Bei den Abwendungsvereinbarungen im Zusammenhang mit Grundstückskäufen in sozialen Erhaltungsgebieten verpflichtet sich der Käufer regelmäßig, für die Dauer von 20 oder 30 Jahren auf die Begründung von Wohnungseigentum und auf bauliche Änderungs- und Rückbaumaßnahmen zu verzichten sowie näher bestimmte Mietobergrenzen einzuhalten. Die Gegenleistungen der Gemeinde liegen darin, dass sie darauf verzichtet, ihr gemeindliches Vorkaufrecht auszuüben und den zur grundbuchlichen Umsetzung des Grundstückskaufvertrages erforderlichen Negativattest ausstellt (vgl. § 28 Abs. 1 Satz 2 und 3 BauGB). Ist das gemeindliche Vorkaufsrecht jedoch entsprechend dem Urteil des Bundesverwaltungsgerichtes nach § 26 Nr. 4 BauGB ausgeschlossen, hat der Käufer auch ohne die in den Abwendungsvereinbarungen enthaltenden Verpflichtungen einen Anspruch darauf, dass das Negativattest ausgestellt und die gemeindliche Vorkaufsrechtsausübung unterlassen wird. Es liegt daher ein Verstoß gegen das Koppelungsverbot vor, der in der Regel zur Gesamtnichtigkeit der Vereinbarung führen wird. Die regelmäßig in Abwendungsvereinbarungen enthaltenen salvatorischen Klauseln dürften dem nicht entgegenstehen. Eine wesentliche mittelbare Folge des Urteils des Bundesverwaltungsgerichts ist daher, dass die Grundeigentümer trotz abgeschlossener Abwendungsvereinbarungen in vielen Fällen nicht an die vertraglichen Regelungen zur Mietobergrenze oder an andere Verpflichtungen aus der Vereinbarung gebunden sind, wenn zum Zeitpunkt des Vertragsschlusses die Voraussetzungen des Ausschlussgrundes gemäß § 26 Nr. 4 BauGB in der Auslegung des Bundesverwaltungsgerichtes erfüllt waren.
Ausblick
Das Urteil des Bundesverwaltungsgerichts ist für die Anwendungspraxis der Kommunen von großer Bedeutung. Bleibt es bei der aktuellen Rechtslage, sind die Vorkaufsrechte in sozialen Erhaltungsgebieten auf wenige Anwendungsfälle beschränkt. Dabei darf allerdings nicht unberücksichtigt bleiben, dass das Erhaltungsrecht im Grundsatz auf eine Durchsetzung auf Zulassungsebene ausgerichtet ist. Die mit dem Inkrafttreten eines Erhaltungsgebietes begründeten Genehmigungsvorbehalte des § 172 Abs. 1 Satz 2 und 4 BauGB gelten auch ohne das gemeindliche Vorkaufsrecht. Sie führen bei der aktuellen Genehmigungspraxis der Bezirke zu deutlichen Einschränkungen der Baufreiheit des Grundeigentümers.
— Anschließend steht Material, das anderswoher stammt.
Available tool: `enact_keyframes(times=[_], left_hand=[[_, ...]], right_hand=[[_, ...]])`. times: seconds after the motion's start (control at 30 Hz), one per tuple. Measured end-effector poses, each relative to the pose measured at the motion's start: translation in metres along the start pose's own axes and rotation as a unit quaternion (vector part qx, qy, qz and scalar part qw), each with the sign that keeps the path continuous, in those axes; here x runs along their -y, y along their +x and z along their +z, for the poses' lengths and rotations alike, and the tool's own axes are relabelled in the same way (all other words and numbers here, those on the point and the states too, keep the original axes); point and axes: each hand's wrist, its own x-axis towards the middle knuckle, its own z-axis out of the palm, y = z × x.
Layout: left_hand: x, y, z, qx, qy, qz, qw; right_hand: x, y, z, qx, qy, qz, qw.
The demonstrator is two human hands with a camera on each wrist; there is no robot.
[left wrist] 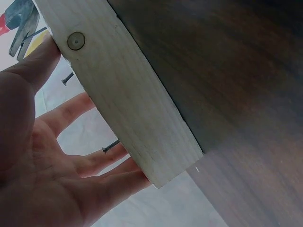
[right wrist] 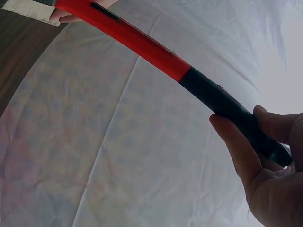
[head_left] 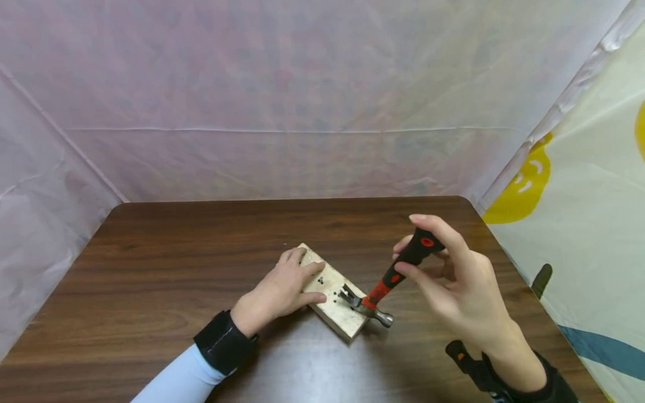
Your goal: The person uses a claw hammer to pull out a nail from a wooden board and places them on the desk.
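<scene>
A pale wooden block (head_left: 330,313) lies slantwise on the table. My left hand (head_left: 287,282) rests on its far-left part, fingers spread and fairly straight across the top. Two nails stick up from the block's top, one nail (left wrist: 111,145) between the fingers and another nail (left wrist: 67,79) beside the thumb. My right hand (head_left: 461,285) grips the black end of a claw hammer (head_left: 378,294) with red and black handle, thumb on one side and fingers on the other. The hammer's claw sits over the block's near-right part, around a nail shank (left wrist: 35,34); its round face points right.
The brown wooden table (head_left: 191,252) spreads around the block, its far edge against a pale cloth wall (head_left: 282,101). On the right hangs a printed curtain (head_left: 579,235) with yellow shapes. Small dark holes dot the block's top.
</scene>
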Motion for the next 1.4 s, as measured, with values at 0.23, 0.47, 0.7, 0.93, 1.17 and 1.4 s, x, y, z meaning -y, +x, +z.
enact_keyframes(times=[0.23,0.47,0.7,0.93,1.17,1.4], left_hand=[[0.003,-0.002,-0.002,-0.005,0.007,0.002,1.0],[0.004,-0.002,0.001,-0.018,0.008,0.011,0.9997],[0.004,-0.003,0.003,-0.027,0.009,0.014,0.9995],[0.003,-0.004,0.003,-0.025,0.006,0.013,0.9996],[0.004,-0.005,0.002,-0.023,0.006,0.012,0.9996],[0.015,0.0,-0.002,-0.003,-0.031,0.033,0.999]], right_hand=[[-0.001,-0.005,-0.001,-0.031,0.04,-0.011,0.9987],[-0.005,-0.004,-0.003,-0.035,0.053,-0.004,0.998],[-0.005,-0.007,-0.004,-0.033,0.031,0.003,0.999],[-0.007,-0.008,-0.004,-0.054,0.079,-0.001,0.9954],[-0.003,-0.003,-0.013,-0.114,0.187,-0.02,0.9754],[-0.001,0.011,-0.022,-0.15,0.238,-0.04,0.9588]])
Sollte der Gesetzgeber eine Anpassung des Ausschlussgrundes in § 26 Nr. 4 BauGB und damit eine Ausweitung der gemeindlichen Vorkaufsrechte in sozialen Erhaltungsgebieten in Betracht ziehen, müsste er dabei auch hinterfragen, ob die vergleichsweise geringen Anforderungen an die Aufstellung eines Erhaltungsgebietes damit in Einklang stehen und ob es einer stärkeren gesetzlichen Konturierung der Abwendungsvoraussetzungen bedarf, z.B. um das Verhältnis des städtebaulichen Instruments des Erhaltungsrechts mit dem Mietrecht nach BGB zu klären.